I only have experience with univariate splines in Stan and those are +/- easy and code is available so you might be able to start off of that (https://github.com/milkha/Splines_in_Stan). There is also a Stan example with sparse splines representation (where most coefficients are 0) which might be helpful if you end up with a lot of splines (see Spline fitting demo inc comparison of sparse vs non-sparse)

Actually, I realized there are two cases which might have been confused:
a) You know that the values at the grid are exactly correct, and you need to just evaluate a spline, where the coefficients have been computed beforehand (possibly outside Stan)
b) The values at the grid are only approximate and you want to fit spline coefficients while fitting to the observed y_{ij}.

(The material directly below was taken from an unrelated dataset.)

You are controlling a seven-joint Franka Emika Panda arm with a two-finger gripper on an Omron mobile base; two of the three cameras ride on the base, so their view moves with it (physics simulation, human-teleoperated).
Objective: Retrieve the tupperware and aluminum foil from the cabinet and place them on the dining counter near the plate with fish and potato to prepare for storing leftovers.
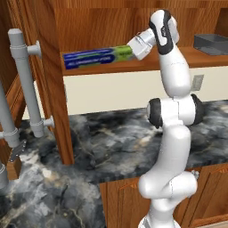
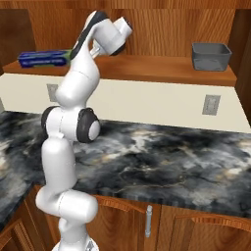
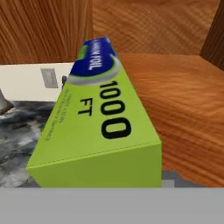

My above answer was mostly concerned with b), which is harder. If you can do the fit beforehand (outside Stan) and just need to evaluate the spline for given parameter values in the model block (case a), it should be easier - especially if a multidimensional spline fitting/interpolating package is available for your language. But in both cases you would need to implement the spline evaluation yourself in Stan.

Ah, I see. My question was for case a). I’ll give what you said a try. Thanks for your help.

You are welcome, hope I’ve been useful :-) Good luck with your model.

This is a good example of the defects of graphical model notation.

Can you just write it down using sampling notation?

Or just write the density down?

I can’t infer either from your words plus picture.